I'm not ok
I've been missing and I'm sorry. I do my best to keep this blog a clear reflection of my feelings at a given moment. A way to always have a reflection on what I was thinking or feeling. While the thoughts or feelings I write about are not exclusive to feelings on any given day, they are a representation of a piece of my mind right then.
I don't think, plan or outline what I'm going to say when I blog, I just sit down and wait for the words to find me. Sometimes it's really easy and other times, I stare at the blank screen and search the resources of my mind for a clear thought.
Over the last few weeks, I've had fewer and fewer clear thoughts. Things have been a jumbled mess in my mind. I'm beginning to realize that there are pieces of the past 18months that I haven't really dealt with. There is guilt, remorse, isolation. Feelings of abandonment, heartache, regret.
Even my "happy face" has taken a licking.
So, no more happy face. I've got to dig deep and start working on me. I'm all Kate's got and I can't fail her by burying my head in the sand.
Everything will be ok. Hell, everything will be even better.
Kate on the 4th of July at the carnival. She spent most of her time like this. Hating the noise but loving the environment.
I'm soooo very sorry B!! Hang in there and I hope you can work it out.

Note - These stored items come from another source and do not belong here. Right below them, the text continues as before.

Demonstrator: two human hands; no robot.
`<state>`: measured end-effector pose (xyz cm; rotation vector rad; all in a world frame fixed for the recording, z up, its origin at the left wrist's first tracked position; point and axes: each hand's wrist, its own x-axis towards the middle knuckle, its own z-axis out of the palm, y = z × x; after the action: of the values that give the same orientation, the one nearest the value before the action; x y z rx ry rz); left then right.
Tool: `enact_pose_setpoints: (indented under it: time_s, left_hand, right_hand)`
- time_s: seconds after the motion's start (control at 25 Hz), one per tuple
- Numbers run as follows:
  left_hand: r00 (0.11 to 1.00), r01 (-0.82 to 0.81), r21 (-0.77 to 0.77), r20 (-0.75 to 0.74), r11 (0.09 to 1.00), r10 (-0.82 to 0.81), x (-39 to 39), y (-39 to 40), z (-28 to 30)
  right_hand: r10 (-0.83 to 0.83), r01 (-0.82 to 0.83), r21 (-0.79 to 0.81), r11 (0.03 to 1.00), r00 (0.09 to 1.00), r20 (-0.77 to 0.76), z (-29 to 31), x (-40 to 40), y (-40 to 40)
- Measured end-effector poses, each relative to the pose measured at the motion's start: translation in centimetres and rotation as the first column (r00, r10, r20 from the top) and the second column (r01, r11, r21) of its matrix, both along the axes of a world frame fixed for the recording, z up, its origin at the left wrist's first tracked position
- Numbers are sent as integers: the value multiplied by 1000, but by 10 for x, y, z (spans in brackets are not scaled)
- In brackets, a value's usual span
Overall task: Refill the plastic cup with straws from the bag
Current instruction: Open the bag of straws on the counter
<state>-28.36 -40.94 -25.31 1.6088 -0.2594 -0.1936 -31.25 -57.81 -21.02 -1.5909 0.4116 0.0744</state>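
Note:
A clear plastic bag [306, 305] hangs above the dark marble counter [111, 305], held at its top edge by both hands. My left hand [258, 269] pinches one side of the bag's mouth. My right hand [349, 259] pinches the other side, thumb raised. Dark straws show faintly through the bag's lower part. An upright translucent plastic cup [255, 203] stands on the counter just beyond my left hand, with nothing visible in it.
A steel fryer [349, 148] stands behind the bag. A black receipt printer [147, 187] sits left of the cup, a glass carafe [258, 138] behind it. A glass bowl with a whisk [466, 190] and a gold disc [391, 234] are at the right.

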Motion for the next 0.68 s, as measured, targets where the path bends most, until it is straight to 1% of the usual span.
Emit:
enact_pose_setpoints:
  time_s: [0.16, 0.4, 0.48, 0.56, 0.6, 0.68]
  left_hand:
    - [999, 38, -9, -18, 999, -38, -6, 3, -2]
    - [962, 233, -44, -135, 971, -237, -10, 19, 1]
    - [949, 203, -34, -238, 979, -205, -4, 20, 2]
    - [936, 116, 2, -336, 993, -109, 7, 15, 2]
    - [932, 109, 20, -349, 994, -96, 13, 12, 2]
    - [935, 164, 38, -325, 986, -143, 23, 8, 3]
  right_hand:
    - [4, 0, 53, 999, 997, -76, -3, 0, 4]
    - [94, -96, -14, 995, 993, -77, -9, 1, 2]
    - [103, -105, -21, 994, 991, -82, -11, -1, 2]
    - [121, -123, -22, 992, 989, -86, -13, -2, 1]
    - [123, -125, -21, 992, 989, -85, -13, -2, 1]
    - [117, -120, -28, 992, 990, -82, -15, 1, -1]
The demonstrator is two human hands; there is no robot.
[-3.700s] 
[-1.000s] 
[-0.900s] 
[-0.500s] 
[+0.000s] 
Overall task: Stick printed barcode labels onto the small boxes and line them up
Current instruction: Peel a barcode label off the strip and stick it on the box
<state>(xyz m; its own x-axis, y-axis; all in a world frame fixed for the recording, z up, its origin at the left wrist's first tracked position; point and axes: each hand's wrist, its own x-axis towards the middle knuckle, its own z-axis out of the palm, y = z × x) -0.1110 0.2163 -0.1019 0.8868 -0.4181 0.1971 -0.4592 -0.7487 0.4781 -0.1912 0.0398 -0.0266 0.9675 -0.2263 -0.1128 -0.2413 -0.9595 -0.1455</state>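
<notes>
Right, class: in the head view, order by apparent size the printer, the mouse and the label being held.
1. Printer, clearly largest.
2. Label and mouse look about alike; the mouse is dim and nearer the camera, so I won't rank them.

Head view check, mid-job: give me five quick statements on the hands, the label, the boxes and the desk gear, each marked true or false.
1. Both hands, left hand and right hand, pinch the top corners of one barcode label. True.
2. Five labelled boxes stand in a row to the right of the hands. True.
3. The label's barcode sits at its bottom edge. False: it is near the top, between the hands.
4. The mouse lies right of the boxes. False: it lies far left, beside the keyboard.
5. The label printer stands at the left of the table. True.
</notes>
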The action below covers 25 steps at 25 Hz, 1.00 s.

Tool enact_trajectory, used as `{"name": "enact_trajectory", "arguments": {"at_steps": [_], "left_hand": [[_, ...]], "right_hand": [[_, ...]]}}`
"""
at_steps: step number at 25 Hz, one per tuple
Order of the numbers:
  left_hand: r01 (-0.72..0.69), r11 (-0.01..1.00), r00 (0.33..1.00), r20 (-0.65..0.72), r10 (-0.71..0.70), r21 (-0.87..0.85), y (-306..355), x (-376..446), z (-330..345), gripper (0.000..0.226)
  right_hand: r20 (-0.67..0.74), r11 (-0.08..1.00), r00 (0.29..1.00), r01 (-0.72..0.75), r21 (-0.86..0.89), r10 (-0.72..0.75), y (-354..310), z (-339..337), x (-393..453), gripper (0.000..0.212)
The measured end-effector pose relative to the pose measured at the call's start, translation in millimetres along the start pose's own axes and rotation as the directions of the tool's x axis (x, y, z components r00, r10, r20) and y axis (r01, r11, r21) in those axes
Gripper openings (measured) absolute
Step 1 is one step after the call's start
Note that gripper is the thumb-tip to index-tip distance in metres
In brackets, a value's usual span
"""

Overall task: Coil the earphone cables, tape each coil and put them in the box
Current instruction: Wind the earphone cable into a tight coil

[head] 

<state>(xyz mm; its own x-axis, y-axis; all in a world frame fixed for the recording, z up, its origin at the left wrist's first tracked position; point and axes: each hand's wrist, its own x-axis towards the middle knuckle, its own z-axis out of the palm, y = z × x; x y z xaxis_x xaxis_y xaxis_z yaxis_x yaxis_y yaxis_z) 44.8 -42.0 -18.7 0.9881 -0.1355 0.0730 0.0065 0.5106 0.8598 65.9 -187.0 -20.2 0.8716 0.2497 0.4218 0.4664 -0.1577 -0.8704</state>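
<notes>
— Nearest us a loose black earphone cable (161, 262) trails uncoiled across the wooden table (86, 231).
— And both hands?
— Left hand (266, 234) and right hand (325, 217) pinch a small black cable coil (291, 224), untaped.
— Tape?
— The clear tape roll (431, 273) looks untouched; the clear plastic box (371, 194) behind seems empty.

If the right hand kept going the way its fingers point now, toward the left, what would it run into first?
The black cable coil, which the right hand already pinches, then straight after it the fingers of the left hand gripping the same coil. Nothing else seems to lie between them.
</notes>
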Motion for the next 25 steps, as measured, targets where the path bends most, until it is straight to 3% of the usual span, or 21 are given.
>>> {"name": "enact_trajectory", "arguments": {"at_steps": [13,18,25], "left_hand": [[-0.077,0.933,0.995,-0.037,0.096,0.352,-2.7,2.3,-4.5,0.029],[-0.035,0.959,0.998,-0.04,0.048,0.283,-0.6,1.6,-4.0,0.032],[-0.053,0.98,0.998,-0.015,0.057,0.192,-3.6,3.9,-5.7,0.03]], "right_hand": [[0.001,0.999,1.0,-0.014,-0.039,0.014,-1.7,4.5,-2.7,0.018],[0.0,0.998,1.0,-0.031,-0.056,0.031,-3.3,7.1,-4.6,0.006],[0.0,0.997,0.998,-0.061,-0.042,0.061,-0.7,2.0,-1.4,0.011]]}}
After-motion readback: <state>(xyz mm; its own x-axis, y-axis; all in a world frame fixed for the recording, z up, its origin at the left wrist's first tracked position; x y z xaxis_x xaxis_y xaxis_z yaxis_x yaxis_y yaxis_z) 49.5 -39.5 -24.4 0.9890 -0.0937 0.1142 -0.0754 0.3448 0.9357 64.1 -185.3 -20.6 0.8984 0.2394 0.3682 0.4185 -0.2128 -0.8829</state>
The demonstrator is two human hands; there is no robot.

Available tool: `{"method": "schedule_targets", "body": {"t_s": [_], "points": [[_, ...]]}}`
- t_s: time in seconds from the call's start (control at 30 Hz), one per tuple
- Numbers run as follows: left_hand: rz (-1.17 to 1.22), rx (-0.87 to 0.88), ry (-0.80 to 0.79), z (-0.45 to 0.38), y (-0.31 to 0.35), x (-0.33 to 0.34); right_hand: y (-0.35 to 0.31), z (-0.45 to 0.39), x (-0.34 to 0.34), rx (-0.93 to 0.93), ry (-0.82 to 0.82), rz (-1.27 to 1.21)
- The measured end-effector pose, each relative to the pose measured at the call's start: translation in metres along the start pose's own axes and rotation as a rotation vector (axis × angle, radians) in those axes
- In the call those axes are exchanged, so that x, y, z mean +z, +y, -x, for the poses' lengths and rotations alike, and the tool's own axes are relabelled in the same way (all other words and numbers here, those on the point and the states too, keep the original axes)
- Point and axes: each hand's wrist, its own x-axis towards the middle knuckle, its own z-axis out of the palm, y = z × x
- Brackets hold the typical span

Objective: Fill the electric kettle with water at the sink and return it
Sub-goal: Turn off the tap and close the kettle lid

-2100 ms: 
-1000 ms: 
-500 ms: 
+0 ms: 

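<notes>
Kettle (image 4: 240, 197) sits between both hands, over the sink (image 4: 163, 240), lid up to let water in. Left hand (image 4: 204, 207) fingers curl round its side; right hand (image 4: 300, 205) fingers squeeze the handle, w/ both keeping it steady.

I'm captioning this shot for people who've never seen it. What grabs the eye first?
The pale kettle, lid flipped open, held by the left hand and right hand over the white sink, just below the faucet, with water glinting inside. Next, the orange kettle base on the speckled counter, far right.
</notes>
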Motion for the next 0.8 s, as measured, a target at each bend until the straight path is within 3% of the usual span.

Your girl looks gorgeous as always : )
You can do it Brandi!!! Everything will work out :)
This is unfortunately the hardest time for you.You probably could use a good day of crying,yelling and screaming(when Kate's not there).Brandi,you expect too much from yourself.You are a good mother,you were a good wife.Now be good to yourself and start to process that you need to move on,its not a betrayal,its a fact of life.Hold Scott's memory in the part of your heart that it belongs and concentrate on healing you and Kate.Love Nancy
Love you friend!!!
The only thing I have to offer is a virtual hug. Thinking about you.
Doing good things for yourself to benefit Kate is a good. Doing good things for your own sake is probably even better; Kate will lose nothing and you will come to realize that you don't have to justify to anyone what happiness comes to you.
More virtual hugs to you. Wish I could give you a real one.